Это, конечно, было еще одним проявлением мудрости.
– Чудесная метафора, – усмехнулся Метелл Пий.
* * *
Хотя стоял июль и до конца лета было еще далеко, в тот год Сулла нисколько не продвинулся к Риму. С отъездом Сципиона оба лагеря объединились, и
седовласые центурионы Суллы принялись работать с молодыми и неопытными солдатами, принадлежавшими Риму Карбона. Страх перед ветеранами Суллы
действовал на них сильнее, чем дружеское братание. Всего несколько дней показали им, каким должен быть истинный римский солдат, – несгибаемым,
закаленным, стопроцентным профессионалом. Ни один рекрут, встретившись с таким на поле сражения, не устоит, лучше и не пытаться. Это более, чем
иное, убедило перебежчиков в правильности их поступка.

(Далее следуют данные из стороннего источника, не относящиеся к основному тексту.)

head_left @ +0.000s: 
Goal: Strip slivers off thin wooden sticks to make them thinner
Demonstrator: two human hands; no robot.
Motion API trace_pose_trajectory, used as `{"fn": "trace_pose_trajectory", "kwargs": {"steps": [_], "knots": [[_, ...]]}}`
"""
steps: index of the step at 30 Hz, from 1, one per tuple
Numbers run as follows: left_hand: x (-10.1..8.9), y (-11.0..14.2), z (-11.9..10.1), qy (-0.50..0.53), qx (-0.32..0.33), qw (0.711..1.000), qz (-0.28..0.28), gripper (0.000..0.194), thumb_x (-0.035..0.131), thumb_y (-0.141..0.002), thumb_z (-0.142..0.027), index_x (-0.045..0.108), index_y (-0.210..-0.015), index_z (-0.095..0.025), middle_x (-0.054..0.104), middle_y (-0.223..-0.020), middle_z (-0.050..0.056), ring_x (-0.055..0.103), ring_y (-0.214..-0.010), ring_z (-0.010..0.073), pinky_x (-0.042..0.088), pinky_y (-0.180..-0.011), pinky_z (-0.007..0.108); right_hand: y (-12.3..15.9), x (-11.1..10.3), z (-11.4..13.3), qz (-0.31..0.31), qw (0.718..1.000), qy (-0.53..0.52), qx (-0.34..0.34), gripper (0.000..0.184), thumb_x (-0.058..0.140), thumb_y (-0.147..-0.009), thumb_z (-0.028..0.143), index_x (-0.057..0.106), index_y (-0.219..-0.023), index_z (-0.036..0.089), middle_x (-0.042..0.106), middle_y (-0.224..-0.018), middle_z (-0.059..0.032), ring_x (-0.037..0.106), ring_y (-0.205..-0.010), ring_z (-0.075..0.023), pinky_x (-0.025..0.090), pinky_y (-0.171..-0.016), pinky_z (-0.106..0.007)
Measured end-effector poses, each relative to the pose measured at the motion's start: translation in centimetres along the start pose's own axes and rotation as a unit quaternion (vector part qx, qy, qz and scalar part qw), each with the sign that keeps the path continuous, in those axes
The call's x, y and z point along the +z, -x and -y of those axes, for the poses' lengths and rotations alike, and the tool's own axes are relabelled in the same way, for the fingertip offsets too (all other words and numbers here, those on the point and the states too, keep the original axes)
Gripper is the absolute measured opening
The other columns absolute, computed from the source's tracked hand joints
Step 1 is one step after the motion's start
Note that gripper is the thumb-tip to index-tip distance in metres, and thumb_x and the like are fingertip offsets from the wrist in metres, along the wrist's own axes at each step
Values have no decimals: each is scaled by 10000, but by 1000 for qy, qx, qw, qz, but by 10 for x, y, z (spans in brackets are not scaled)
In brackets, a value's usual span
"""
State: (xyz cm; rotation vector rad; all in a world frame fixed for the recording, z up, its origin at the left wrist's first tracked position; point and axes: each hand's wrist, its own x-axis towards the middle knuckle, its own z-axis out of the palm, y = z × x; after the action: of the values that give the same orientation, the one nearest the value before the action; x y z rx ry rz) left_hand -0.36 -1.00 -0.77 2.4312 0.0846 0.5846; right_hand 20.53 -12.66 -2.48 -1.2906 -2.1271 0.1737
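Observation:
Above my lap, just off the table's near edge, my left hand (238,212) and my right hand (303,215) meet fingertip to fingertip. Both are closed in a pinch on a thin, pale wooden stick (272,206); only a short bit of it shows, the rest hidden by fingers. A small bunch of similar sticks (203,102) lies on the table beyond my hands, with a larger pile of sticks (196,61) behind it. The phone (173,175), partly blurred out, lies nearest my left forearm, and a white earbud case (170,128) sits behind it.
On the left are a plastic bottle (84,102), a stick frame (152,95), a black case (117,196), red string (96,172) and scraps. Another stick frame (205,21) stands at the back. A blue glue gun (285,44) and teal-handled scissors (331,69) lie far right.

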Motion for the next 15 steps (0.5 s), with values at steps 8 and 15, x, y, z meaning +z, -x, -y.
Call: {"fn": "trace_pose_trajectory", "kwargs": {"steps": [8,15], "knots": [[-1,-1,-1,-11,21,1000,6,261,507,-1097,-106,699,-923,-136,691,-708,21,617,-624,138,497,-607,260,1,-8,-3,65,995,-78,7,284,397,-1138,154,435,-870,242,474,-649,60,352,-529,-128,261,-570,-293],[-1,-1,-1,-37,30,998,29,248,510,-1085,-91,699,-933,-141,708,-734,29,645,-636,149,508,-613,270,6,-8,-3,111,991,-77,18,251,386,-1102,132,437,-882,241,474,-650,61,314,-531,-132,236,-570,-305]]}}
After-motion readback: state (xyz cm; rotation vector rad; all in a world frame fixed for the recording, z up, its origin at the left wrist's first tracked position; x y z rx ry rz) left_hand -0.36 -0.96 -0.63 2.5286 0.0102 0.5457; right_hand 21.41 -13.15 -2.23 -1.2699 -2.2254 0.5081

Отступничество Синуессы под влиянием Квинта Сертория оказалось не сильнее булавочного укола. Сулла обложил город, но не для того, чтобы взять
его измором или атаковать неприступные крепостные валы, а лишь для того, чтобы использовать осаду в качестве учебного упражнения для армии
новобранцев Сципиона. В том году Сулла не был заинтересован в каком-либо мероприятии, которое привело бы к массовым убийствам. Наибольшая польза
от осады Синуессы заключалась в том, что там оказался заперт умный, талантливый и энергичный Квинт Серторий. Находясь в кольце осады, он был
бесполезен для Карбона, который в любом другом случае мог бы использовать его с лучшим результатом.
Из Сардинии сообщили, что Филипп и его испанские когорты легко захватили власть. Следовательно, Филипп сможет послать Сулле весь собранный там
урожай. И корабли с зерном своевременно прибыли в Путеолы. Там они и разгрузились, не встретив на своем пути ни военных галер, ни пиратов.
Настала ранняя и довольно суровая зима. Чтобы разделить свою армию, увеличившуюся более чем в два раза, Сулла отправил несколько когорт осадить
Капую, Синуессу и Неаполь, принудив таким образом прочие регионы Кампании кормить его солдат. Веррес и Цетег оказались неплохими поставщиками,
они далее посоветовали хранить рыбу, пойманную в Адриатике, в ямах, набитых снегом. Любители рыбы, которым никогда не удавалось вдоволь поесть
свежей рыбы, солдаты Суллы наслаждались этим неожиданным угощением, а армейские хирурги то и дело вынимали у солдат застрявшие в горле рыбьи
кости.
Все это не имело для Суллы никакого значения. Он проколол несколько струпов на своем заживающем лице и тем самым вызвал зуд. Все, кто общался с
ним, просили, чтобы он дал возможность струпам отвалиться самим, но беспокойный темперамент Суллы не мог ждать. Когда струпы начинали свисать,
он их прокалывал.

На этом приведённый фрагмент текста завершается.